Tom Cruise is actually a very consistent movie star.
In his most recent outings, he has been making enjoyable blockbuster films by surrounding himself with good directors like Doug Liman (“Edge of Tomorrow”), Christopher McQuarrie (“Mission Impossible: Rogue Nation,” “Jack Reacher”), and Joseph Kosinski (“Oblivion”).
You know exactly what you’re going to get from a Tom Cruise movie: compelling stories, the best stunts and special effects, and a general fun time at the cinema.
Cruise is not even afraid to share the limelight and give great moments to his co-stars, like giving Emily Blunt her due in “Edge of Tomorrow” and Rebecca Ferguson in “Mission Impossible: Rogue Nation.” So after coming from a string of good blockbuster movies, “The Mummy” reboot with director Alex Kurtzman is such a disappointment because the movie is repetitive and uninspired.
Tom Cruise plays Nick Morton, who appears to be a part of the army but he somehow manages to deal in treasure hunting and that’s how he finds himself in a tomb of an ancient Egyptian princess that has been written out of history because of her connection to the Egyptian god of death, Set.
From the Persian gulf to London, Nick Morton is now cursed and is the key to stopping the Egyptian mummy with the powers of Set (played by Sofia Boutella).
In the mix is Russell Crowe playing the leader of an organization that battles evil but has a dark secret of his own and Annabelle Wallis (of “Peaky Blinders”), who plays Jenny Halsey, a woman who is probably an Egyptologist or an archeologist with ties to both men.
And if my synopsis seems very unsure, it’s due to the fact that the film doesn’t even attempt to set any sort of groundwork for the characters or the plot.
What makes the film so uninspired is that it is hell-bent in getting straight into the action and forgets to establish and develop the characters.
Nick Morton is a cad who slept with Jenny Halsey at some point before the movie and he stole a map from her, which leads us to the beginning of the film.
Throughout the film, there is a manufactured tension between Morton and Halsey but there’s not enough backstory to really push the love angle forward, nor is there chemistry, and it becomes problematic because it turns out to be an important plot point later on.

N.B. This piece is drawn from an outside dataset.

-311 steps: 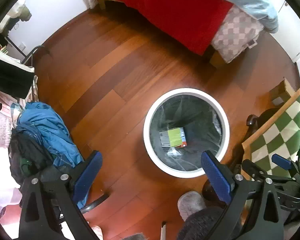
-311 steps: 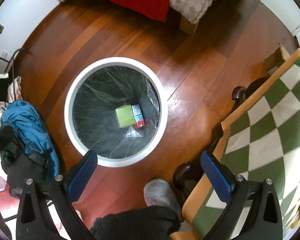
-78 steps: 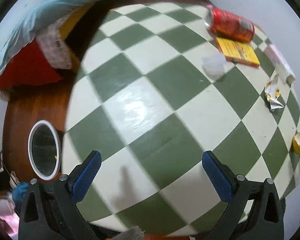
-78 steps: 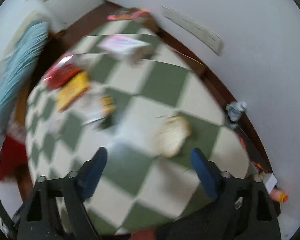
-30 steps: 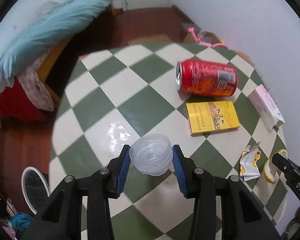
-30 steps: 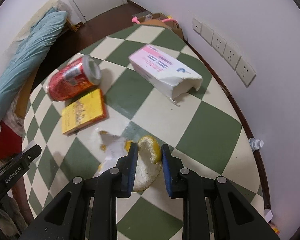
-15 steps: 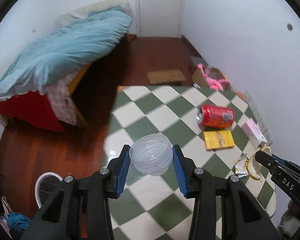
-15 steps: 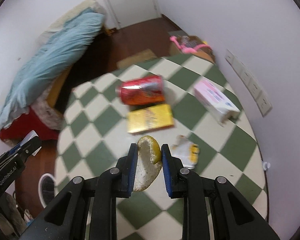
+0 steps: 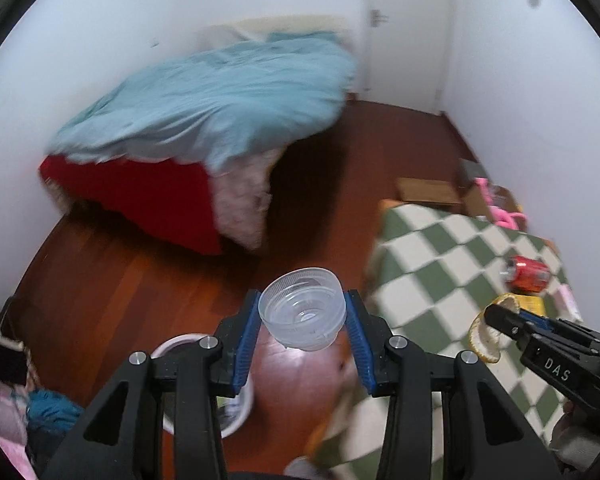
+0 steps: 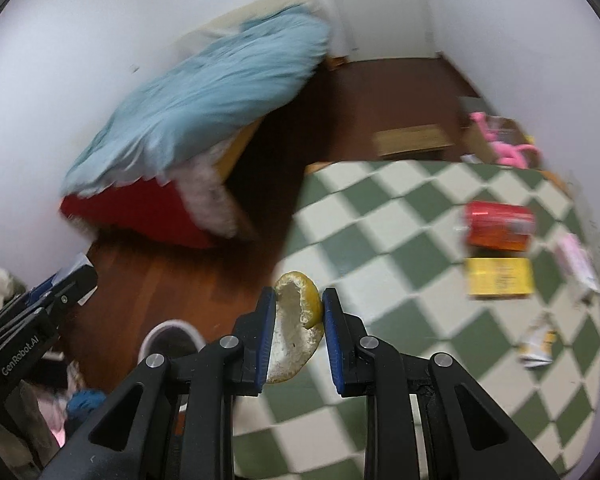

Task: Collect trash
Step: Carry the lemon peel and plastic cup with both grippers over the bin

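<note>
Clamping a plastic cup (image 9: 302,314) and peel (image 10: 296,328), both tongs (image 9: 302,334) (image 10: 298,334) hover; bin (image 9: 180,342) low left, left tongs nearer.

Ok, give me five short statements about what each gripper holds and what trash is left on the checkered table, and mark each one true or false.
1. The left gripper is shut on a clear plastic cup. True.
2. The right gripper is open and holds nothing. False: it is shut on a yellow peel.
3. A red can lies on its side on the checkered table. True.
4. The yellow box is in the white bin. False: it lies on the table beside the can.
5. The white bin stands on the table. False: it stands on the wooden floor.
</note>
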`<state>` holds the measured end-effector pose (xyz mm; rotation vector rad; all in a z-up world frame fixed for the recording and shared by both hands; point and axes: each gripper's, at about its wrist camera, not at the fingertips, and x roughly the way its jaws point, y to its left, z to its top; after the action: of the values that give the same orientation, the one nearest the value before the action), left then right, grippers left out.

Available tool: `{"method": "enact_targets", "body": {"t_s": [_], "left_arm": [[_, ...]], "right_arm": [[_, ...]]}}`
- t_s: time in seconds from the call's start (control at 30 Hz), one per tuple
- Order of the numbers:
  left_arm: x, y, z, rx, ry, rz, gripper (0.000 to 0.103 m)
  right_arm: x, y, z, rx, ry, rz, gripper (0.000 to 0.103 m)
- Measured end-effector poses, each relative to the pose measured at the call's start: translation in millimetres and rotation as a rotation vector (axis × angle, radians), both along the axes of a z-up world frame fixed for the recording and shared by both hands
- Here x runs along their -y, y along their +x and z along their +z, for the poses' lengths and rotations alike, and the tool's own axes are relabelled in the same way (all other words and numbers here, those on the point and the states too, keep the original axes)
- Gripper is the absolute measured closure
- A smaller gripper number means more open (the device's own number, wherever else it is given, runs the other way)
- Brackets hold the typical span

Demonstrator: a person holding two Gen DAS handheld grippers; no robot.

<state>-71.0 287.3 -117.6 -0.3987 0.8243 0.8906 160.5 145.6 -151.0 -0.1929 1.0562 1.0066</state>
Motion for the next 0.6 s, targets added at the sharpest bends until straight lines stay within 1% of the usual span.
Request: {"method": "enact_targets", "body": {"t_s": [0.1,0.2,0.3,0.33,0.4,0.43,0.47,0.57,0.6], "left_arm": [[-31,-46,-18,-0.015,-0.040,0.074,0.065],[-64,-90,-49,-0.030,-0.116,0.151,0.065],[-99,-132,-84,-0.033,-0.218,0.232,0.065],[-113,-146,-102,-0.040,-0.267,0.261,0.065],[-134,-166,-130,-0.018,-0.350,0.300,0.065],[-141,-171,-139,-0.018,-0.377,0.312,0.065],[-152,-178,-155,-0.015,-0.418,0.325,0.065],[-179,-188,-192,0.006,-0.529,0.333,0.064],[-183,-188,-199,0.006,-0.552,0.330,0.064]], "right_arm": [[-43,-39,-17,-0.039,-0.019,0.082,0.078],[-88,-82,-40,-0.075,-0.055,0.170,0.078],[-130,-124,-70,-0.106,-0.110,0.253,0.078],[-144,-137,-82,-0.123,-0.131,0.279,0.078],[-167,-158,-107,-0.152,-0.174,0.320,0.078],[-180,-170,-121,-0.169,-0.202,0.341,0.078],[-191,-179,-134,-0.185,-0.224,0.356,0.078],[-219,-205,-174,-0.222,-0.297,0.398,0.078],[-228,-212,-187,-0.238,-0.321,0.412,0.078]]}}
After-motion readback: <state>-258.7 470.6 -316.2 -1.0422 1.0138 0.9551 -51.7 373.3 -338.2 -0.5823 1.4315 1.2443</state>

And Nick Morton himself is portrayed as an unreliable treasure hunter who only thinks about himself. At a crucial point, the story hinges on him being a good person inside but the film sort of forgot to show us any evidence of it. It’s as if the writers and the director were so focused on making these amazing set pieces and action sequences that they forgot to create moments that show us what motivates these people and who they are really.
Nick Morton is a character Tom Cruise can play in his sleep. He has done wonderfully with a similar character in “Edge of Tomorrow” but it seems he’s phoning it in in “The Mummy.” The comedic sequences fall short because either the joke isn’t funny or the delivery just doesn’t stick its landing. It’s a strange thing to watch a Tom Cruise movie and not enjoy yourself at all.

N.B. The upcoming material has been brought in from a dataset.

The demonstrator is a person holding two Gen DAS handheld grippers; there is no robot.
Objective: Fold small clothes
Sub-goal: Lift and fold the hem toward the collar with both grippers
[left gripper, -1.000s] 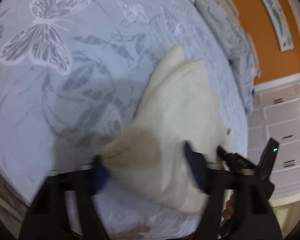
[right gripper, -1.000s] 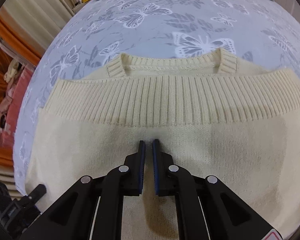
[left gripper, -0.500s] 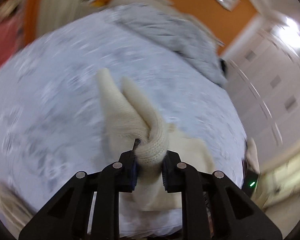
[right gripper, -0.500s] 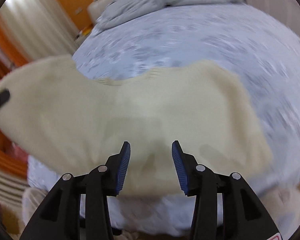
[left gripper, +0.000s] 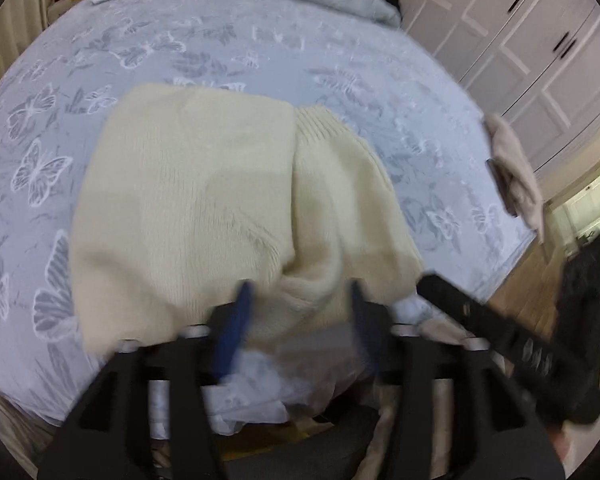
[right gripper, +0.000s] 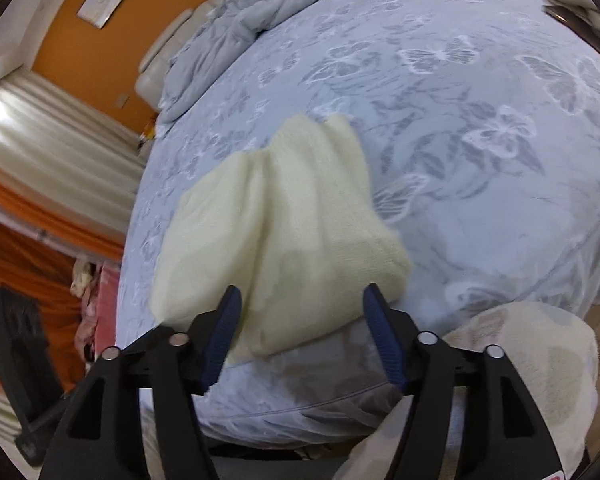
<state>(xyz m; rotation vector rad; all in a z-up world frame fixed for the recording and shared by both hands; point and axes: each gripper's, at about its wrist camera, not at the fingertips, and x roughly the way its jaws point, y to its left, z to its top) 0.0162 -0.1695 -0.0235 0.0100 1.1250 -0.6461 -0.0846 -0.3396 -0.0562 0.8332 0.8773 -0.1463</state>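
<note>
A cream knitted sweater (left gripper: 188, 208) lies folded on the blue butterfly-print bed (left gripper: 260, 60), near its front edge. One side is folded over the other, with a ribbed edge showing at the far right. My left gripper (left gripper: 298, 320) is open and empty, just short of the sweater's near fold. In the right wrist view the same sweater (right gripper: 292, 232) lies ahead of my right gripper (right gripper: 302, 332), which is open and empty at its near edge. The right gripper's black body (left gripper: 500, 332) shows at the right of the left wrist view.
A crumpled grey duvet (right gripper: 252, 12) lies at the bed's far end by an orange wall. White wardrobe doors (left gripper: 520, 40) stand beyond the bed. A beige garment (left gripper: 516, 176) lies at the bed's right edge. Another cream cloth (right gripper: 520, 380) lies at the near right.
The left gripper was shut on a bunched part of the sweater; now it is open and the sweater lies folded flat. The right gripper opened wider and swung to the sweater's side.
</note>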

And at some point, the plot gets repetitive. Nick and Jenny just keep finding themselves in very sticky situations but you never feel like they are getting anywhere closer to a clear destination. You aren’t sure what they are running from or running towards and why.
At 110 minutes, its the shortest “Mummy” movie in comparison to the Brendan Fraser ones and I think they could have afforded an additional 15 minutes for character development and backstories.
“The Mummy” is supposed to be the beginning of a “monster universe” for Universal. A franchise that features all the classic horror films in the Universal catalogue — from the mummy, vampires, werewolves, the swamp thing, and all of the creatures of the night — but considering how uninspired this first outing is turning out to be, they might want to rethink the whole series.